▸ Exercise brief
Down to the last line, restate the material below exactly.
::: Data block :::
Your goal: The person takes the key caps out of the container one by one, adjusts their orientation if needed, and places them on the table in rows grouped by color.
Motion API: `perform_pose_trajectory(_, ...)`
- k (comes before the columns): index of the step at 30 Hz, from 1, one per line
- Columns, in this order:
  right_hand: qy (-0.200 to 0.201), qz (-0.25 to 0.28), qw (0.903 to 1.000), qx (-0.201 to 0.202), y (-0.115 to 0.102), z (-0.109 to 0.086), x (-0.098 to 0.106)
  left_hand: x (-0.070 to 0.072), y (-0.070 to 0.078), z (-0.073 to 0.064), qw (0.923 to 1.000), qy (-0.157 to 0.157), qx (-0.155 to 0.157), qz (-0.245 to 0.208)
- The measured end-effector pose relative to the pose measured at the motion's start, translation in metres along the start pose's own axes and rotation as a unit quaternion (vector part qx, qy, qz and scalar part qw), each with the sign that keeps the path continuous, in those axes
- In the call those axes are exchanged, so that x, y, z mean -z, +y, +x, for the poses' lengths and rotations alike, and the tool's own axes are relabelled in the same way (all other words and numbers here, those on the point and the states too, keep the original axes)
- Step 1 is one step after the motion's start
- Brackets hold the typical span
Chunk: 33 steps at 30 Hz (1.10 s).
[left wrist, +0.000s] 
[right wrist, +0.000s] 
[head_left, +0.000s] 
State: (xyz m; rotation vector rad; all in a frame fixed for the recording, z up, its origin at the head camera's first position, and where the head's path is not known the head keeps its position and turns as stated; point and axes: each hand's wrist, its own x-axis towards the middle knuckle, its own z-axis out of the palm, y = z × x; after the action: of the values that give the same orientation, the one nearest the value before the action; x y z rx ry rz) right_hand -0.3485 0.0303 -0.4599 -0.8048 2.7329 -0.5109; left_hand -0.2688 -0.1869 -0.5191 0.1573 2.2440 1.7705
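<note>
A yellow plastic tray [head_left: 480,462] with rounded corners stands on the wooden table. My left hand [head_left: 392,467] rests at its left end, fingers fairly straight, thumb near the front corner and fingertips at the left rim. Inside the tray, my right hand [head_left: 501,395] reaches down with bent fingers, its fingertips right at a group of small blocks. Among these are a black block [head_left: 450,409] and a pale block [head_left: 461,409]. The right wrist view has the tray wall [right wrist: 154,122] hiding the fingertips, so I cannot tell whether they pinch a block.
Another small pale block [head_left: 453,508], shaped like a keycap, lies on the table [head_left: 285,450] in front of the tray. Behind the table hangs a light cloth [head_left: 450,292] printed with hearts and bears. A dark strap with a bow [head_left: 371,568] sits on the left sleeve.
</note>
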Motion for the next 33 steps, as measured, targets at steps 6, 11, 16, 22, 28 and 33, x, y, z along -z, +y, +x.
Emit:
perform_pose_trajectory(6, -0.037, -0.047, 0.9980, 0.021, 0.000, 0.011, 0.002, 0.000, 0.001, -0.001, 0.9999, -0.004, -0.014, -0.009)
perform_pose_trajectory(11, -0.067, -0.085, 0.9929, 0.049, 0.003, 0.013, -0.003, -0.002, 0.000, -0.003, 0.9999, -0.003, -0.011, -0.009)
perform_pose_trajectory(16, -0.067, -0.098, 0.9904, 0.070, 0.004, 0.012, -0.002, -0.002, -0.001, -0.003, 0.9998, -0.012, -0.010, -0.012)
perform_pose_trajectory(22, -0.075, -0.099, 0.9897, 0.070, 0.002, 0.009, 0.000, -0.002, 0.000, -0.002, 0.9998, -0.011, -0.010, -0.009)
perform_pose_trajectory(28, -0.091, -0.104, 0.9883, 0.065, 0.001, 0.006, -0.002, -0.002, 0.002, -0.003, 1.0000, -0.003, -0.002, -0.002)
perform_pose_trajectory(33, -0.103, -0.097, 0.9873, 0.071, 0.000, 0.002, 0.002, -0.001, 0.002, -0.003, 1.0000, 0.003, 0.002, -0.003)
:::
▸ Expected answer
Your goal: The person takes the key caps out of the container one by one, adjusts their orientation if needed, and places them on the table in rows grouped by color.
Motion API: `perform_pose_trajectory(_, ...)`
- k (comes before the columns): index of the step at 30 Hz, from 1, one per line
- Columns, in this order:
  right_hand: qy (-0.200 to 0.201), qz (-0.25 to 0.28), qw (0.903 to 1.000), qx (-0.201 to 0.202), y (-0.115 to 0.102), z (-0.109 to 0.086), x (-0.098 to 0.106)
  left_hand: x (-0.070 to 0.072), y (-0.070 to 0.078), z (-0.073 to 0.064), qw (0.923 to 1.000), qy (-0.157 to 0.157), qx (-0.155 to 0.157), qz (-0.245 to 0.208)
- The measured end-effector pose relative to the pose measured at the motion's start, translation in metres along the start pose's own axes and rotation as a unit quaternion (vector part qx, qy, qz and scalar part qw), each with the sign that keeps the path continuous, in those axes
- In the call those axes are exchanged, so that x, y, z mean -z, +y, +x, for the poses' lengths and rotations alike, and the tool's own axes are relabelled in the same way (all other words and numbers here, those on the point and the states too, keep the original axes)
- Step 1 is one step after the motion's start
- Brackets hold the typical span
Chunk: 33 steps at 30 Hz (1.10 s).
[left wrist, +0.000s] 
[right wrist, +0.000s] 
[head_left, +0.000s] 
State: (xyz m; rotation vector rad; all in a frame fixed for the recording, z up, its origin at the head camera's first position, and where the head's path is not known the head keeps its position and turns as stated; point and axes: each hand's wrist, its own x-axis towards the middle knuckle, its own z-axis out of the palm, y = z × x; after the action: of the values that give the same orientation, the one nearest the value before the action; x y z rx ry rz) right_hand -0.3485 0.0303 -0.4599 -0.8048 2.7329 -0.5109; left_hand -0.2688 -0.1869 -0.5191 0.1573 2.2440 1.7705
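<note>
A yellow plastic tray [head_left: 480,462] with rounded corners stands on the wooden table. My left hand [head_left: 392,467] rests at its left end, fingers fairly straight, thumb near the front corner and fingertips at the left rim. Inside the tray, my right hand [head_left: 501,395] reaches down with bent fingers, its fingertips right at a group of small blocks. Among these are a black block [head_left: 450,409] and a pale block [head_left: 461,409]. The right wrist view has the tray wall [right wrist: 154,122] hiding the fingertips, so I cannot tell whether they pinch a block.
Another small pale block [head_left: 453,508], shaped like a keycap, lies on the table [head_left: 285,450] in front of the tray. Behind the table hangs a light cloth [head_left: 450,292] printed with hearts and bears. A dark strap with a bow [head_left: 371,568] sits on the left sleeve.
</note>
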Motion for the next 33 steps, as measured, targets at steps 6, 11, 16, 22, 28 and 33, x, y, z along -z, +y, +x.
Emit:
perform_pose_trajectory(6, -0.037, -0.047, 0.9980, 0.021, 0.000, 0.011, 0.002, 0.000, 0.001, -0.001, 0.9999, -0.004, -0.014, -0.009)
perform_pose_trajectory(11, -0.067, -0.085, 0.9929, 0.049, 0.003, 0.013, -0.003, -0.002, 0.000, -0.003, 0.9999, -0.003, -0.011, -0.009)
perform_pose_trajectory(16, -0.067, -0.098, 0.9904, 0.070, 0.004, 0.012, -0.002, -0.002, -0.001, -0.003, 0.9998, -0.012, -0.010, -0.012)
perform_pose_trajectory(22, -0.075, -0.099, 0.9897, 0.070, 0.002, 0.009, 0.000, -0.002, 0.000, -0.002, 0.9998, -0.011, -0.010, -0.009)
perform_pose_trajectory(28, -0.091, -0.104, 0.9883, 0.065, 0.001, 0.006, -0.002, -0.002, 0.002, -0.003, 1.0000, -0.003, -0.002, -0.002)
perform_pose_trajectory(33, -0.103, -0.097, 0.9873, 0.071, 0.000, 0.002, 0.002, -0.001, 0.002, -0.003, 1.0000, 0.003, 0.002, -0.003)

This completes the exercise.